Sie hakte nicht weiter nach und fing an von einer lustigen Anekdote einer ihrer Verflossenen zu reden und ich beschloss, nicht länger über den mysteriösen Typen nachzudenken, sondern den Abend zu genießen. Ich würde ihn sowieso nie wieder sehen. Wir waren in Berlin. Wie groß sollte da schon die Wahrscheinlichkeit sein, ihm wieder über den Weg zu laufen, noch dazu, wo ich nicht einmal wusste, ob er überhaupt in Berlin wohnte oder so wie wir, nur zu Besuch hier war.

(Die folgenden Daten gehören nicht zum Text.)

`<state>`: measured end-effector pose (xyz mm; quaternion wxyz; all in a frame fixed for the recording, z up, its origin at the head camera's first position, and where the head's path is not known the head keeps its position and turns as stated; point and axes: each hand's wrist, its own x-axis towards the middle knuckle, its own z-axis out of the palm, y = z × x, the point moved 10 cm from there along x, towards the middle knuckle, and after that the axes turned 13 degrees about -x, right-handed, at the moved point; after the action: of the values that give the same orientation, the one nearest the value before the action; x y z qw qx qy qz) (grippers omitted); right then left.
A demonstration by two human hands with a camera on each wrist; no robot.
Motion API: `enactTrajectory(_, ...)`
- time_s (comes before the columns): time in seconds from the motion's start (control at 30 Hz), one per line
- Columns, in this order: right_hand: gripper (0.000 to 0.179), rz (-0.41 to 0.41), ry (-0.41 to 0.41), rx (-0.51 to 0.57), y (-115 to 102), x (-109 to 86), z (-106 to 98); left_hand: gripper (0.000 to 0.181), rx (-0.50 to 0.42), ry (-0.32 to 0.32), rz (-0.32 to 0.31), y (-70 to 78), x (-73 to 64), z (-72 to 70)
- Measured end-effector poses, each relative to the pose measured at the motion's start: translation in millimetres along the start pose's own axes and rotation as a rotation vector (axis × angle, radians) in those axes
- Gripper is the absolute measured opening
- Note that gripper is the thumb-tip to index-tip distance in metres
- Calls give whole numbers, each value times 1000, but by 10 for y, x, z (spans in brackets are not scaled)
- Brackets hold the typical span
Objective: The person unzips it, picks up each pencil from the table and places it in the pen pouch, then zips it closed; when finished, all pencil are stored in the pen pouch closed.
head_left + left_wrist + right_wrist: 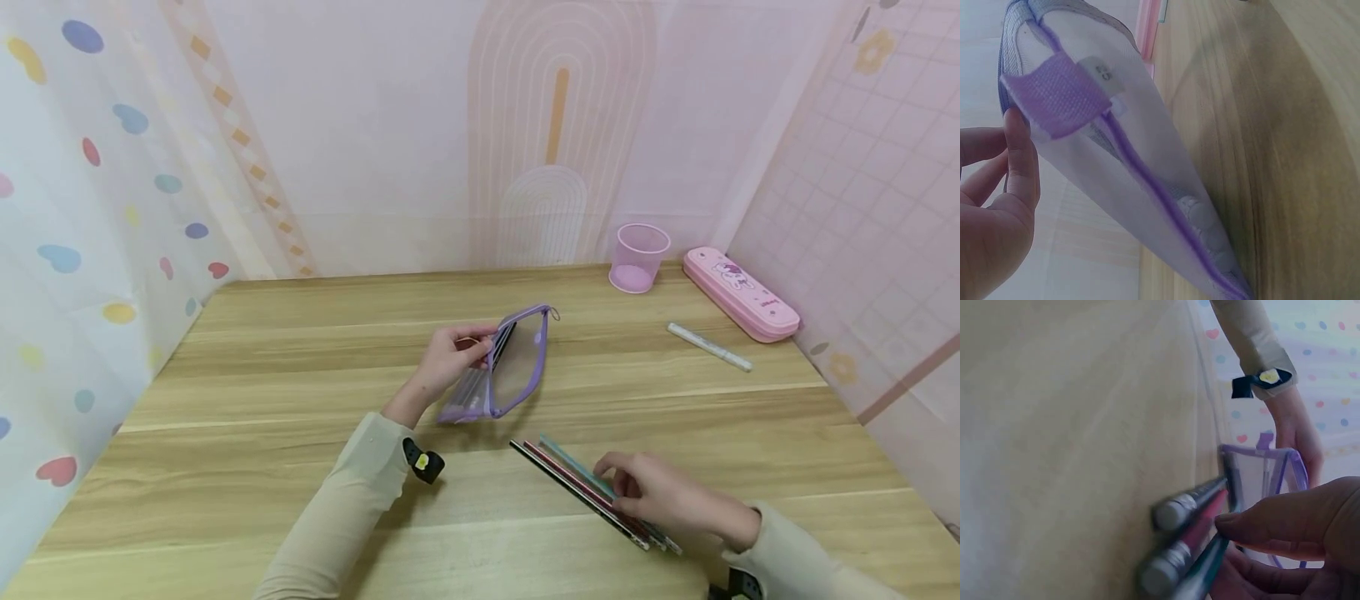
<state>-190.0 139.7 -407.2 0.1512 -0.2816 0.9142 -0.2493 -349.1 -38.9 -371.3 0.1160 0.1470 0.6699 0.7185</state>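
Observation:
My left hand (450, 358) pinches the upper edge of a see-through mesh pencil pouch (538, 375) with purple trim. The pouch mouth gapes toward the right, and dark pencils (505, 342) show inside. A purple fabric tab (1063, 100) sticks out from the pouch's end in the left wrist view. Nearer the front, my right hand (663, 496) pinches a teal pencil (1205, 565) between thumb and fingers. Beside it on the table lie a red pencil (561, 468) and a black pencil (558, 479), roughly parallel, with white erasers toward me.
A pink mesh pencil cup (637, 258) stands by the back edge of the wooden table (300, 467). To its right is a pink hard pencil case (738, 292), with a white pen (708, 346) lying before it. Patterned curtains line the back and sides.

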Motion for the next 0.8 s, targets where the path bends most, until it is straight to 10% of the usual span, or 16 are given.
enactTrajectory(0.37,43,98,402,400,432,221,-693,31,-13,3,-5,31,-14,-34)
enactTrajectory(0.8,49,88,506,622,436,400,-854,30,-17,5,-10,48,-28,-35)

Die Gespräche mit Fine lenkten mich ab und je mehr Alkohol floss, desto lustiger wurden unsere Geschichten. Nach drei weiteren Wodka-Colas fühlte ich mich bereit, die Tanzfläche zu stürmen. Ich drängte Fine dazu, mitzukommen und dann tanzten wir im klassischen „Drei Schritte vor, vier Schritte zurück“ – Stil zu den Klängen von Welle:Erdball „Alles ist möglich“.

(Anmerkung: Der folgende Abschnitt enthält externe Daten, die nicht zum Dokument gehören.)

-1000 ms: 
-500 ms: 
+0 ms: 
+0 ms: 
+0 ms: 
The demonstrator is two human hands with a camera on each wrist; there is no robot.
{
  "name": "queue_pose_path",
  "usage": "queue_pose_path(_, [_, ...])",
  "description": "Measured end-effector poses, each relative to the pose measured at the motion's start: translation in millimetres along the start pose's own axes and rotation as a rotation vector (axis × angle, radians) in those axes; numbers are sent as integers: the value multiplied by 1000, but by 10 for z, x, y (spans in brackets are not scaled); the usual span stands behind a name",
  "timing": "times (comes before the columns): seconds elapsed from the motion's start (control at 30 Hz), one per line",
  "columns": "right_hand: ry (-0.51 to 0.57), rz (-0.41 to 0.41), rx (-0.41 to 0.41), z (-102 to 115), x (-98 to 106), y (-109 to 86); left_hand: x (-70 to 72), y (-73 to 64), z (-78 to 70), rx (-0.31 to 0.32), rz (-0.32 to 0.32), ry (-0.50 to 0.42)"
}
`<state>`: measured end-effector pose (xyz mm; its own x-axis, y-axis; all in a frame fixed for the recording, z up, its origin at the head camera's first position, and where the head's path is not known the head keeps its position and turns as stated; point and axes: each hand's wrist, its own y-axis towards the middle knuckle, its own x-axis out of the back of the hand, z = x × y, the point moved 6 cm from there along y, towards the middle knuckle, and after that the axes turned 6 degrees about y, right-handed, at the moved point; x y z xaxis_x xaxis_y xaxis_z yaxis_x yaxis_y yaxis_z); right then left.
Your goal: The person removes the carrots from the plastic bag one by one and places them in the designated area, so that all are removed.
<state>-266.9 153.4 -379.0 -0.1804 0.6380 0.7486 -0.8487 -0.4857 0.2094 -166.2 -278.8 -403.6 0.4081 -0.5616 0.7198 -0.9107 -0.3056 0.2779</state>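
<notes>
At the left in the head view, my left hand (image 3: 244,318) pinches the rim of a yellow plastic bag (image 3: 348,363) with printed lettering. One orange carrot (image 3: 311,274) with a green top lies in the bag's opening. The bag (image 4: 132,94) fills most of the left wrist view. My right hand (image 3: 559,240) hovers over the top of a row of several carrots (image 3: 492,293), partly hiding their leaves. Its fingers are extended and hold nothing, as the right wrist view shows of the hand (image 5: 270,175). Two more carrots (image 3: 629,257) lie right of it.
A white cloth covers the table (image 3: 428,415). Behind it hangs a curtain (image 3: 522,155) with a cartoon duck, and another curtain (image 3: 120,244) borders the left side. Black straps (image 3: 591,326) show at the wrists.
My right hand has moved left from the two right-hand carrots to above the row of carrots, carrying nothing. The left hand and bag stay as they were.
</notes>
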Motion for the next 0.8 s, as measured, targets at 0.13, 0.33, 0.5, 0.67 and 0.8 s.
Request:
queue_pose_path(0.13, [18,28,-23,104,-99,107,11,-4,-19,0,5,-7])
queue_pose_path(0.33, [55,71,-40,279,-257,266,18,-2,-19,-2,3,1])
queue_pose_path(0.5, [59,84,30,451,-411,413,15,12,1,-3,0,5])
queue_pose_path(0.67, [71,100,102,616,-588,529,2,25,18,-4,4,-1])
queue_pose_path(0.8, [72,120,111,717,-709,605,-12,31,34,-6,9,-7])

Ich fühlte mich schon lange nicht mehr so frei und so gut. Ich genoss es, wie die Musik meinen Körper durchströmte. Ich hielt meine Augen geschlossen und ließ die Musik meinen Körper führen.
Gegen um drei Uhr morgens machten wir uns auf den Weg zurück in unsere Pension. Eingehakt und singend kam uns die Nacht gar nicht mehr so kalt vor, wie auf dem Hinweg. Vielleicht lag es auch am Alkoholkonsum. Wir stolperten in unser Zimmer und schmissen uns auf das Bett.

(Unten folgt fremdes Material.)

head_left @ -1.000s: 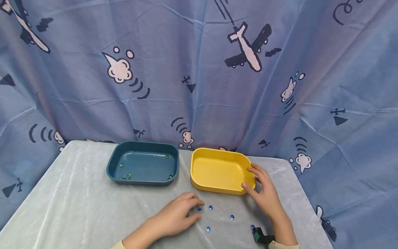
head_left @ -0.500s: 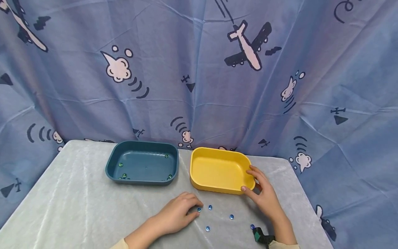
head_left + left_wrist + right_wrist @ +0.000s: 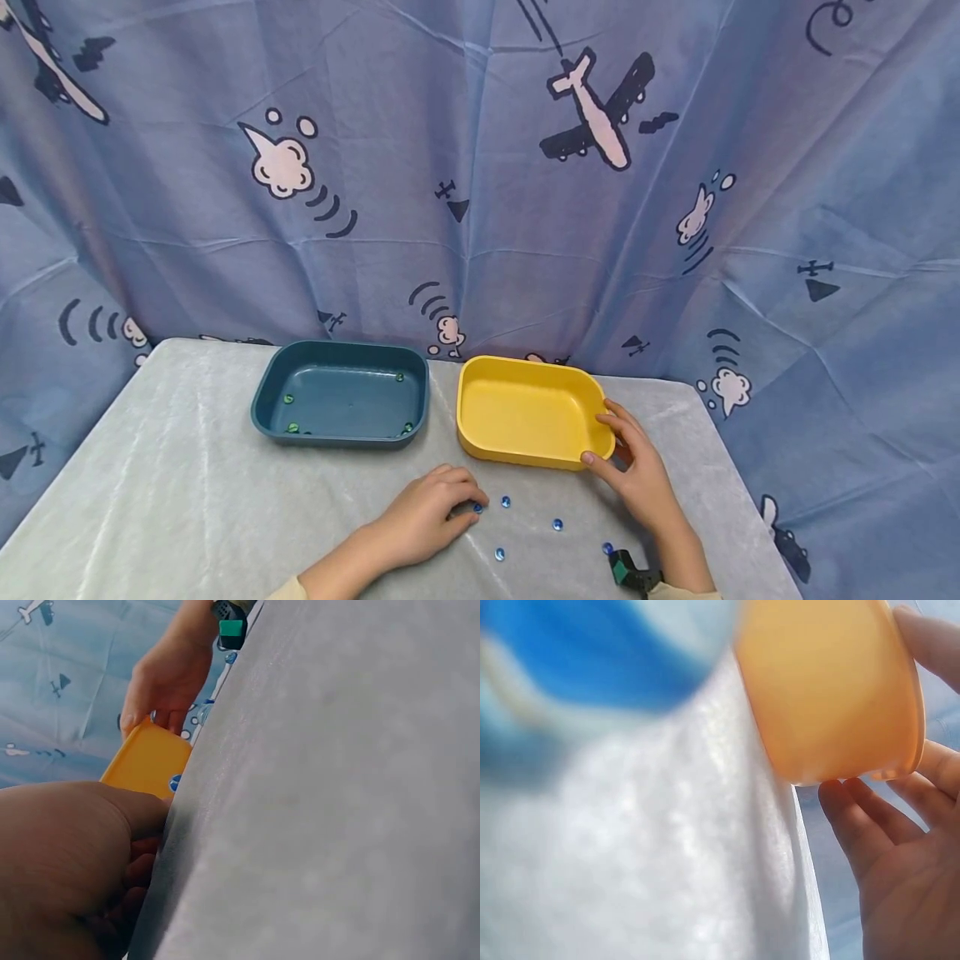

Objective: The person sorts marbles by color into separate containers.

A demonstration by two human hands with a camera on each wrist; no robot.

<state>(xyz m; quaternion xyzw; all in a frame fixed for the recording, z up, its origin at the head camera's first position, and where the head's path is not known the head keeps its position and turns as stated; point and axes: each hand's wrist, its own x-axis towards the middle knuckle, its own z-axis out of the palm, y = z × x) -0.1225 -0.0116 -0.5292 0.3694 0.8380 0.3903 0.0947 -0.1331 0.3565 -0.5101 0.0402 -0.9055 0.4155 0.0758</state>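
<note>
My left hand [image 3: 427, 517] rests low over the cloth, thumb and index finger closed about a small blue marble [image 3: 477, 508] that they partly cover. In the left wrist view the curled left hand [image 3: 67, 862] hides most of its own fingertips. At the right end of a yellow tray [image 3: 525, 412], my right hand [image 3: 641, 475] grips the corner, thumb at the front and fingers round the side. The right wrist view shows those fingers against the tray's wall [image 3: 832, 697]. Loose blue marbles lie between the hands, one [image 3: 506, 502] just right of the left fingertips.
Left of the yellow tray stands a teal tray [image 3: 352, 442] with several green marbles inside. Other blue marbles [image 3: 557, 524] lie on the pale cloth-covered table [image 3: 150, 500]. A black wrist device [image 3: 628, 572] sits by the right wrist. A patterned blue curtain [image 3: 375, 125] hangs behind.
The left thumb and index finger have drawn together about the blue marble, which is now more covered. The right hand stays at the yellow tray's corner.
</note>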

„Du musst mir die Stiefel ausziehen, ich schaff es nicht mehr“, jammerte ich.
„Nur wenn du mir auch meine ausziehst“, stöhnte Fine.
Ich raffte mich auf und versuchte mich an ihrem Stiefel. Es dauerte eine gefühlte Ewigkeit, bis ich einen Stiefel von ihrem Bein bekam. Eine zweite Ewigkeit später hatte ich auch den anderen ihr ausgezogen. Geschafft schmiss ich mich wieder aufs Bett und hielt ihr angestrengt mein Bein hin.
„Jetzt du.“ Seufzend kniete sich Fine vor mir hin und bemühte sich ebenfalls mich von den Stiefeln zu befreien.
„Und wer zieht uns jetzt aus?“, fragte sie, nachdem sie es geschafft hatte.
„Ich glaube, dass müssen wir leider selbst machen.“ Unter ein paar kleinen Gleichgewichtsschwankungen befreiten wir uns von unseren Kleidern und kletterten ohne uns abzuschminken ins Bett.
„Gute Nacht, träum schön“, flüsterte Fine, bereits im Halbschlaf.
„Du auch“, anwortete ich und das Gesicht des geheimnisvollen Fremden aus der Bar erschien in meinem Kopf.